Tuesday, July 15, 2014

From the Frequent Responses file

Every time I teach medical ethics, I get at least one paper asking "why don't we experiment on prisoners, instead of poor, defenseless animals." I have added an entry to my canned response files for this one. I post it here in hopes that I can dissuade as many people as possible from this stupid, but inexplicably popular, idea.

 Ever since the Nuremberg war trials again Nazi doctors, experiments on humans without their consent has been considered a war crime. This has been adapted by most countries, including the US, as a part of law. If you want to experiment on prisoners, you need to explain how it can possibly be consensual.

You might think that US prisons are different than prisoner of war camps, because the people there are guilty of things like murder, assault and rape. But this is not what is going on in most prisons. In 2006, 49.3% of state prisoners were in jail for nonviolent offenses. For federal prisons, that number is 90.7%. (See wikipedia, end of the fourth paragraph down.) The drug war is largely responsible for this. In 2004, the majority of (55%) prisoners in federal prison were there for drug offenses. The same year in state prisons, 22% of the prisoners were there for drug offenses. (See here.)

For profit prisons also play a role here, because they lobby for tougher sentencing laws to increase their business, and hence their profit. (See here and here. In the most extreme case, a for builder of for-profit juvenile detention facilities in Pennsylvania bribed two federal judges to send innocent kids to their juvenile prisons. The judges in the case received 28 and 17 years in prison. The developers of the prisons who paid the bribes received 18 months and 12 to 18 months.

You said, "They had rights when they were not committing crimes and knowingly killing and raping people. If they want rights they shouldve thought about that before taking away someone else." But most rights specified in the US consitition do not go away if you have committed a crime. In fact, many of them only make sense after a person has been accused of a crime. The right to a fair trial, the right to see the evidence presented against you and the right to be free of cruel and unusual punishment are all rights that you get after you enter the justice system.

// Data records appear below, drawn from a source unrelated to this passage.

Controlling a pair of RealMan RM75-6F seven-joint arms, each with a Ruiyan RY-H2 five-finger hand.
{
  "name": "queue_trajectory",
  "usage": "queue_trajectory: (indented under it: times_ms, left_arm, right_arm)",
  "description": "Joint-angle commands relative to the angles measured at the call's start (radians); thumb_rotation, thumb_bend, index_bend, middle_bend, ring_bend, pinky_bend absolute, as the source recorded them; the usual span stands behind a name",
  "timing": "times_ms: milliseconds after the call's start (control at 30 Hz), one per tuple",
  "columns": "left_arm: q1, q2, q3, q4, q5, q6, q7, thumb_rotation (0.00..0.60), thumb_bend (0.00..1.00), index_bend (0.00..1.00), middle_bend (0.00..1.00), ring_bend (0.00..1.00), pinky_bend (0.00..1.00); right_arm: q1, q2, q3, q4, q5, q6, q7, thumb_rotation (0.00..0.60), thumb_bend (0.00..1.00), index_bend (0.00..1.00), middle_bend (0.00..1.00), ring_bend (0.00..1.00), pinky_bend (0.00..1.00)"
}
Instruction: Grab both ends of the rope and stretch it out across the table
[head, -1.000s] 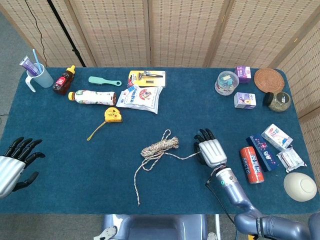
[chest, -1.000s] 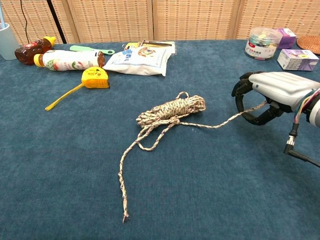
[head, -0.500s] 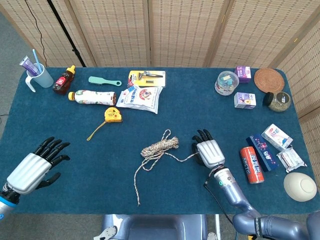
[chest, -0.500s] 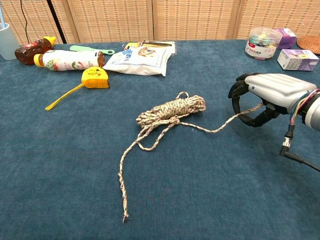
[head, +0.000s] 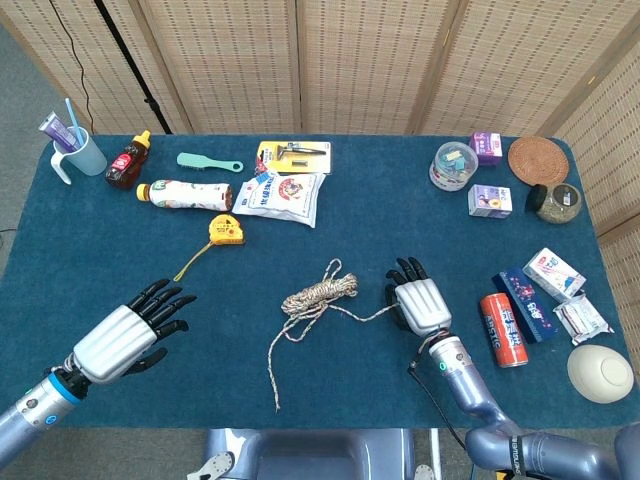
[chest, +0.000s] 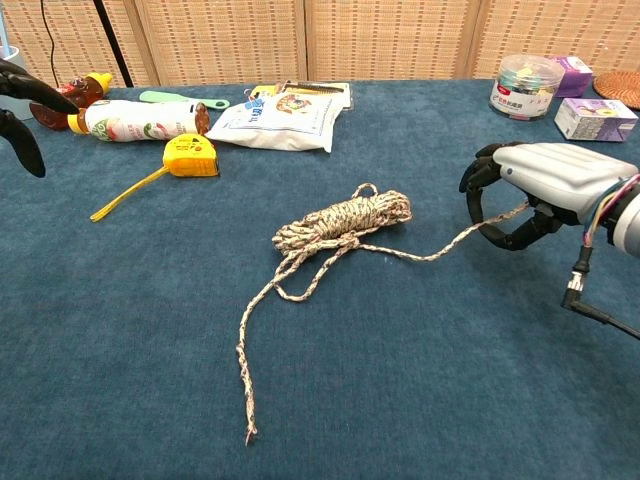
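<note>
- Head view: the rope (head: 318, 295) lies mostly bundled mid-table, one loose tail trailing toward the near edge. The right hand (head: 417, 304) grips the other end. The left hand (head: 125, 335) hovers over the table with fingers spread, holding nothing, well apart from the rope.
- Chest view: only the left hand's dark fingertips (chest: 25, 95) show at the left edge; the rope end runs raised off the cloth into the right hand's curled fingers (chest: 487, 172).

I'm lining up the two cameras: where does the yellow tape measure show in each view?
Head view: yellow tape measure left of centre, below the white bottle.
Chest view: tape measure upper left, its tape trailing down-left.
Shared landmark: the rope coil lies to its lower right in both views.
</note>
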Motion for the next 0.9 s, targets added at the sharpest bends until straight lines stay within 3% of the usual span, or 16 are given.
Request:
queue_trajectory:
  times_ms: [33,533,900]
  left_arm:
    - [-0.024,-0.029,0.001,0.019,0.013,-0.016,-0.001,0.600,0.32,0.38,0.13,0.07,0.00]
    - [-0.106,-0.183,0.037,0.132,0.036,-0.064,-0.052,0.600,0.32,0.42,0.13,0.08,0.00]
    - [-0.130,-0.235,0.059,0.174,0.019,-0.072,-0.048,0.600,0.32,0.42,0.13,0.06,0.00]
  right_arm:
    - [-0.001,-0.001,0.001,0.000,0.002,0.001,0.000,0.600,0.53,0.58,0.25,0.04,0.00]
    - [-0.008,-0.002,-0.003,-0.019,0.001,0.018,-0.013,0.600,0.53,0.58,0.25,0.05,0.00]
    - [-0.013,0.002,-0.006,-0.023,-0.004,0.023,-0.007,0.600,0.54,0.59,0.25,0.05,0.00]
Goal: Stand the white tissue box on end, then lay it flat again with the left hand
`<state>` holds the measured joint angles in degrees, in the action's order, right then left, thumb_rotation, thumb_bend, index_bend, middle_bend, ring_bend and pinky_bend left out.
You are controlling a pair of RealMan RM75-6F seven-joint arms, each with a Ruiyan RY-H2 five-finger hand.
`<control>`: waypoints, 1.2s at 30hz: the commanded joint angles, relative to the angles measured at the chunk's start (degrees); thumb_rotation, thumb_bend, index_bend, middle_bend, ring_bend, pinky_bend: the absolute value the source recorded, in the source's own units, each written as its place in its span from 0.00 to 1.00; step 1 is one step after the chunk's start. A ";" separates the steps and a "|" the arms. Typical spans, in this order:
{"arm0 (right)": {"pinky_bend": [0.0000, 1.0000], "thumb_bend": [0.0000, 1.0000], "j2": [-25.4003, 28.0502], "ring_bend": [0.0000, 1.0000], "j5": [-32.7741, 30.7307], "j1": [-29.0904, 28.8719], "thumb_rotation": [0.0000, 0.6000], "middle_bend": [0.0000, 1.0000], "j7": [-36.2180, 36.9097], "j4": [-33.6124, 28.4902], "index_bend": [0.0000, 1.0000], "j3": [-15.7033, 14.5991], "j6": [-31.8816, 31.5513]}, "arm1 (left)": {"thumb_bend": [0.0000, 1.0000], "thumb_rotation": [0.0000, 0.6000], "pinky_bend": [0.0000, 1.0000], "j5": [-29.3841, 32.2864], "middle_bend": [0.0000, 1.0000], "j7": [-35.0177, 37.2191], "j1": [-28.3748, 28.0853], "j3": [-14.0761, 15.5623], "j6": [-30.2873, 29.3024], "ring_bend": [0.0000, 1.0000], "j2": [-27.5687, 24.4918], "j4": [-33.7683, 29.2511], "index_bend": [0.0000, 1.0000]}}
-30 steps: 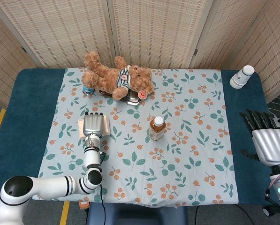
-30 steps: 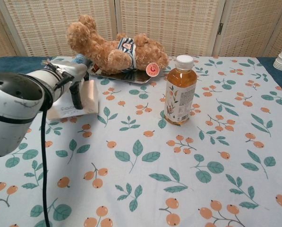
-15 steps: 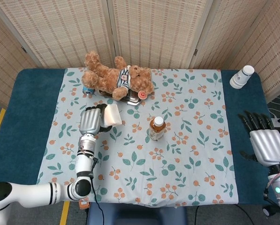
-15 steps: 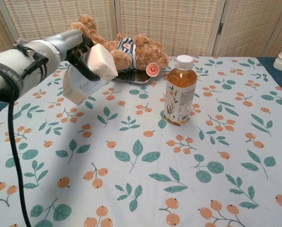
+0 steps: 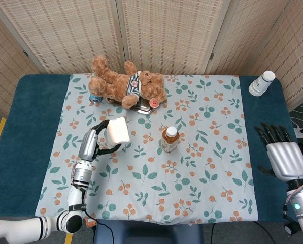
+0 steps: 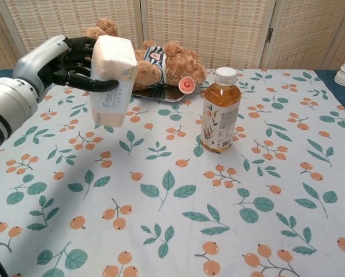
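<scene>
On the table [image 5: 19, 132], a floral cloth [image 5: 202, 168] with orange berries and green leaves covers the middle, leaving blue surface bare at the left and right ends, and woven screens [image 5: 161, 30] close off the far side. We see a brown teddy bear [image 5: 128, 85] lying across a dark tray [image 5: 141, 107] at the far left of the cloth, with a small blue item [image 5: 94, 97], too hidden to identify, just left of it.

Our left arm [image 5: 77, 183] reaches up from the near left edge, and our left hand [image 5: 93, 142] grips the white tissue box [image 5: 118, 130], dark fingers [image 6: 74, 60] wrapped against its left face and a thumb across its front. In the chest view the box [image 6: 111, 81] stands tall and nearly upright, its narrow end down, just near of the bear; whether that end touches the cloth we cannot tell.

Our right hand [image 5: 283, 157] hovers over the blue strip at the right edge, palm down, fingers spread and holding nothing.

A bottle of amber drink [image 6: 219, 109] with a white cap stands upright near the middle of the cloth, well right of the box. A stack of white paper cups [image 5: 262, 83] sits at the far right corner.
</scene>
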<state>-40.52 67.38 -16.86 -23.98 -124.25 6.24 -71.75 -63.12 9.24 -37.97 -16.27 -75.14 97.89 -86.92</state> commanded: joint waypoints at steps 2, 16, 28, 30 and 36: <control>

It is also worth looking at what happens when people do experiment on prisoners. The most notorious cases of this are the Nazi war crimes, but this has happened in US prisons as well. In 1906 Dr. Richard P Strong began experiments infecting prisoners in the Philippines, which was then a US possession, with cholera. Thirteen prisoners died when they were accidentally infected with bubonic plague. Six years later Strong conducted lethal experiments where prisoners were put on a diet without vitamin B1 in order to induce beriberi. They were given cigars as compensation. For more information, see this article, called "They were cheap and available" on the history of experimentation on prisoners. The article was originally published in the British Medical Journal, but the full article was posted on a web page run by health case activists.

Saturday, July 12, 2014

Microduties

On my run I was thinking about the idea that every intention carries with it a microduty to fulfill that intention. (A microduty would be like a prima facie duty, but smaller.)

I got to thinking about that because I was thinking about situations where one desires at one time to avoid a future outcome but the outcome is one which, in the future, you would have actually be fine with if it occurs. This isn't as weird as it sounds. Think of a couple who are considering having an open relationship. One reason they might not want to is the fear that if they had an open relationship, they would fall in love with other people, break up with each other, and live happily with their new partners.

Or here's a more common one: a person gets a diagnosis of Alzheimer's and decides that when they reach a certain level of mental decline, they will no longer want life-extending treatment. But actually when they reach that level of mental decline, they are quite happy. They watch TV shows whose plots they can't follow and a nice lady brings them ice cream. This version isn't quite like the open relationship scenario, in that the person isn't absolutely sure they would like the outcome they are trying to avoid, but the basic idea is the same.

The book What Sorts of People Should There Be features several similar scenarios that play out at the level of human evolution. We can imagine a future where people live as clone pods, a hundred or so genetically identical individuals who only are concerned with the interest of the pod as a whole. We might want now to avoid this outcome, even if we would have no problem with it were it to happen.

My basic thought, while running along, was that we can make sense of our conflicting intuitions in these situations if we imagine that forming the intent at the earlier time creates a little duty. I can't spell out the rest of the thinking yet. And in any case, I'm a consequentialist, not a deontologist, so I shouldn't be trying to rescue these intuitions anyway.